Photographer Jeff Brouws, whose book, Approaching Nowhere, has been a touchstone for photographers and those interested in the New Topographics Movement, has been photographing and studying the plight of America's inner cities for the past 15 years. Brouws' inner-city images acutely document the economic, social and environmental transition that has taken place in the years that have passed since America's manufacturing peak.
What we now seem to have in many of our inner cities is a largely forgotten population of people, attempting to eke out an existence in a neglected environment. Addressing this issue, Brouws states:
Many urban areas were red-lined; no bank would loan money to buy businesses or homes, and no insurance company would insure the property. Because of these discriminatory practices it was harder for African-Americans to get mortgages or borrow capital to start businesses. This negative impact of redlining affected upkeep -- absentee landlords who saw real estate values plummet due to red-lining wouldn't bother to maintain their properties. So began the long, slow decline of inner-city America, a location filled with minority residents who lived in substandard dwellings, endured declining employment opportunities and faced severe housing shortages.
Discarded Landscape # 35, Detroit, Michigan
Discarded Landscape #1, Ravenswood neighborhood, Detroit, Michigan
The sad thing is that "poverty" and "the impoverished" are not sexy buzz terms this election season, nor have they been in the last few presidential contests. The modus operandi seems to now be out-of-sight-out-of-mind for much of this struggling inner city-based population. Our government's reaction to this? Poorly thought out sloganeering that may sound fine to some, but is a bitter pill to swallow in the context of the Jeff Brouws photograph below. Brouws spoke about this very thing in relation to his photos:
Here's a neighborhood scene in Detroit that represents the disparity of how tax dollars are spent in cities and suburbs. By the way, suburbs usually get the lion's share of federal subsidy. You'll also recall Bush's infamous Leave No Child Behind program, public policy reduced to a slogan. Revenue for education is directly derived from local tax bases. In the inner city with its low-income population, depressed property values and little to almost non-existent manufacturing or commercial activity there isn't much of a tax base.
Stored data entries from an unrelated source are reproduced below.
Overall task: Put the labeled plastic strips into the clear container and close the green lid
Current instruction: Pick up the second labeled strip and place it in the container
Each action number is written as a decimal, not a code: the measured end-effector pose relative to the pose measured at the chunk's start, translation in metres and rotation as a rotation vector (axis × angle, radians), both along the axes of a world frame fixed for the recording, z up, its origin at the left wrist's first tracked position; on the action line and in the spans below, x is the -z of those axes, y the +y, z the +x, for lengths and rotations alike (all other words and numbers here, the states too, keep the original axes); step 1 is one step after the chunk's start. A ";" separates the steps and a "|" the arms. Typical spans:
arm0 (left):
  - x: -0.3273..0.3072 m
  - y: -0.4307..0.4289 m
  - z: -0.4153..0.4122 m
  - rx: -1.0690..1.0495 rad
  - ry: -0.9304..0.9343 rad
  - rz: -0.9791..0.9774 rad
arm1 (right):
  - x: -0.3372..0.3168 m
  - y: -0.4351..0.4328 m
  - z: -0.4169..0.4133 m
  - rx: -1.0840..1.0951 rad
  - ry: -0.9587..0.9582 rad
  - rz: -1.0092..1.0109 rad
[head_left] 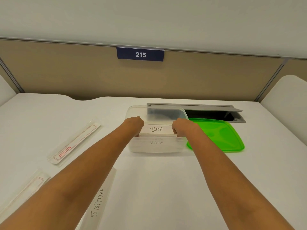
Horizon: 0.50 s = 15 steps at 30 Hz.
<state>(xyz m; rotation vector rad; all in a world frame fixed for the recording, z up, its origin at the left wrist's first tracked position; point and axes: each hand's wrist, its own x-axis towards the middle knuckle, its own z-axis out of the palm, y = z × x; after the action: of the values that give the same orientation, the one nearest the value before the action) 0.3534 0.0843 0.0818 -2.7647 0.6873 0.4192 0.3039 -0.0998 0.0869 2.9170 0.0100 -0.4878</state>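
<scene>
- Left hand (134, 125) is curled at the left end of the strip marked BETA (157, 129), fingers closed on that end; the fingertips are hidden behind the hand
- Right hand (181, 128) is curled the same way at the strip's right end, fingers closed on it
- The BETA strip spans the open top of the clear container (157, 145), lying crosswise near the container's front wall, writing facing up
- Through the front wall another strip is visible lower down inside the container; its writing is blurred and cannot be read
- The container stands on the white table (166, 188), centre of view, with no lid on it
- The green lid (221, 135) lies flat on the table just beside the container's right side
- A strip marked SIGMA (98, 202) lies on the table near the front edge, partly under the left forearm
- Two more strips with red outlines lie on the table to the left: one with a red printed label (74, 143) and one (25, 191) nearer the front, partly covered by the left forearm
- A grey cable hatch (216, 108) is open in the table behind the lid
- A blue sign reading 215 (140, 54) hangs on the partition
</scene>
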 end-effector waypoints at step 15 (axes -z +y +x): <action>-0.009 0.018 -0.054 -0.142 -0.141 -0.419 | -0.015 -0.001 -0.045 0.027 -0.214 0.249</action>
<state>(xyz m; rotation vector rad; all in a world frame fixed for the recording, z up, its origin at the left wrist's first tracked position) 0.2991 0.1025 0.0912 -3.2116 0.6034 0.1113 0.2586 -0.1009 0.1016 3.2022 0.0025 -0.1862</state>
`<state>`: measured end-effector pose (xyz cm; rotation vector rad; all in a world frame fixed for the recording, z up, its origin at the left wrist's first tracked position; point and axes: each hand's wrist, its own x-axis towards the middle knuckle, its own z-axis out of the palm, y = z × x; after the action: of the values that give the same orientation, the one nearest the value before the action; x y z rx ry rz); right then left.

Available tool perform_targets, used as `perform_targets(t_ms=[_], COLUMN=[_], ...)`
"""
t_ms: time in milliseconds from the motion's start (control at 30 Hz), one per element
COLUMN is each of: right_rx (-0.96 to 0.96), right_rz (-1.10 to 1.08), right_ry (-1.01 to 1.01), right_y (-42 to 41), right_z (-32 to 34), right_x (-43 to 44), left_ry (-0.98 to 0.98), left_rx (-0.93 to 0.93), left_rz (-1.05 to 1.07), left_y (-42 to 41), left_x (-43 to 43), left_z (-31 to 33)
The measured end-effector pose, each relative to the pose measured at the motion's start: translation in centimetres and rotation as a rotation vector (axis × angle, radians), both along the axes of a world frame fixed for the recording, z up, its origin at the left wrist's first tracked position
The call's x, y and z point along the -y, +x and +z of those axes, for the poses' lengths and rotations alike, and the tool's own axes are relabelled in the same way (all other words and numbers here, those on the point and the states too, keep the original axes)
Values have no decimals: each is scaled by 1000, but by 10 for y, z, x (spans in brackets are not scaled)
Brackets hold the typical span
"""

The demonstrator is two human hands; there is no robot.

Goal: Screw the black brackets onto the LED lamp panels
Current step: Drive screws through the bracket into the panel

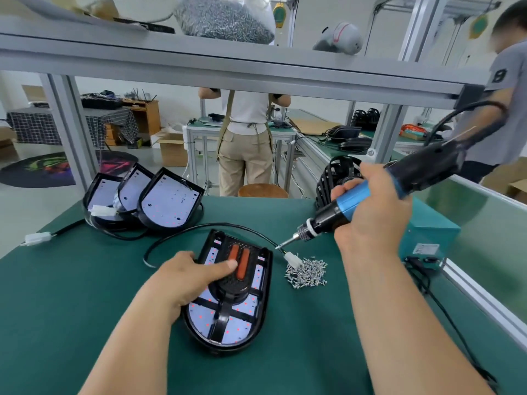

Leave No Child Behind, Chene and Canfield Streets, Detroit, Michigan
Over the past few decades, our urban centers' solutions to inner-city housing have been problematic. Many cities erected low-income housing, such the Robert Taylor Homes shown in the Jeff Brouws photo below. Equivalents in cities like Pittsburgh and Baltimore became crime- and drug-infested hellholes that, finally, after years of deterioration, were imploded or ripped down.
Robert Taylor Homes (since demolished), Chicago, Illinois
Brouws provided this insight into this low-income public housing issue:
One of the solutions to the inner-city housing problem, or so thought the government, was to erect public housing, like the Robert Taylor Homes in Chicago. This was low-income public housing based on Le Corbusier's Radiant City concepts. These concepts, when interpreted by city planners in the 1940s and '50s to house the urban poor, produced results that were the opposite of his intentions: the high rises were horrible and dangerous places to live.
Social engineering factored into freeway construction in metropolitan areas during the 1950s also. The freeway, by its mere creation, became a barrier to cordon off one part of the city from the other. Freeways also played a key role in urban renewal: Many slum areas in cities (usually housing the urban poor) were systematically chosen as the pathways for the new interstate system. This in turn also fueled inner-city housing shortages, which further enhanced white flight to new homes in suburbia.
All of these things have helped make our inner-city denizens something akin to a disappeared population, whose voice is rarely heard and whose concerns are rarely recognized. There are pockets of hope in these areas, with people doing there best with what's left: sustainable garden areas and green zones; art displays; and even inner-city farming are some of the activities we are now seeing in these once forlorn vacant lots and neglected stretches. But it's nearly a new frontier sprouting from the old in these city neighborhoods, and the positive factors are still outnumbered by the negative. The new ideas being implemented will need help to truly become game-changers, but first the problems, as well as the solutions, must be recognized by a larger contingent and then fostered.
As it stands now, the condition shown and described in the Jeff Brouws photo below remains too commonplace.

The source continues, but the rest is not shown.